My Next Book: The Swanson Shuffle

Today I am giving you a sneak peek at my next book: The Swanson Shuffle. Unlike my last release, this one is not for kids nor does it have anything to do with magic. This book is about a young woman’s experience living and working in a psychiatric halfway house and the people she encounters. That’s the Kindle cover above designed by my son Ezra Livingston. Release will be in April.

Here’s a brief synopsis:

Two years out of college, Bia Fernandes leaves a dead-end job to work and live in a psychiatric halfway house, where she learns more than she expects from its ex-patients — just as the Watergate scandal in the U.S. comes to a head in 1974.

Swanson House is a derelict mansion that will be torn down for a highway coming through a dying mill town in Massachusetts. The state, which is closing its mental hospitals, hires inexperienced staff like Bia to help people make the transition. 
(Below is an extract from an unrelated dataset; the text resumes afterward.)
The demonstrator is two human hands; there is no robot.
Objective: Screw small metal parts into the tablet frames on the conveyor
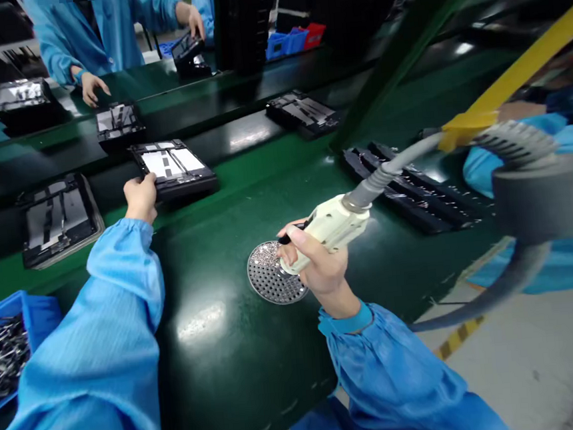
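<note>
My left hand [141,199] grips the near left corner of a black-framed device panel [176,164] with white areas and dark strips, at the far edge of the green workbench [218,355]. My right hand [324,265] is wrapped round a cream-coloured powered screwdriver [337,222], which has a thick grey cable at its rear. The screwdriver's tip end is over a round metal screw plate [277,286] full of holes, with loose small screws heaped on its far side. Whether the tip touches a screw I cannot tell.
Similar panels [61,218] [302,112] [118,122] lie along the line. A blue bin [42,317] of small metal parts stands at left. Black strip trays [415,190] lie at right, below a yellow bar [529,66]. A co-worker [95,37] handles panels across the line.
</note>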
But where others have failed, Bia has it in her to help what the staff member she replaces called dented cans. She tries to see the good in them.

Yes, I lived and worked in a psychiatric halfway house, but this is Bia’s story to tell. The Swanson Shuffle is strictly a work of fiction although I believe having that experience helped me create realistic characters and setting. As I’ve said before, I take what I know and have my way with it. 

I actually began this novel in 1999. I was about a hundred pages into it but my then agent, who I acquired the following year, wasn’t interested in representing it. So, I wrote other books instead.  But the story stayed with me. 

On my computer I have versions going back to 2012 when I took up the book up again. We were living in Taos, NM, then and I tore the book apart. I kept the same characters—more about them in future posts — but seriously changed how the story unfolds. Over the years, I kept working it. Last year, I added an epilogue after two trusted readers, Teresa and Fred, felt the book needed better closure. 

Besides The Swanson Shuffle, the book has had two other titles, Walking in Place and Crazy Daisy. Why call it The Swanson Shuffle? For a few reasons. The name of the halfway house is the Swanson House. A few of the staff take a drug with a side effect that makes them constantly step in place. And, unfortunately for some, there is the constant shuffle between a mental hospital and halfway house.

Yes, this book has been a Work in Progress for many years. I will be honest, I have queried oh so many agents and publishers who didn’t want to take a chance on it. So, here I am publishing it myself and hoping readers will prove them all wrong.

ADDITION: In the first graph, I mentioned my most recent book was written for young readers. The Twin Jinn and the Alchemy Machine is the second in a series. A family of magical beings move to a small town where their 11-year-old twins, Jute and Fina, go to school. The twins are supposed to keep their magic hidden — they can fly, be invisible, cast spells — but they get carried away creating an alchemy machine that works for their science fair project.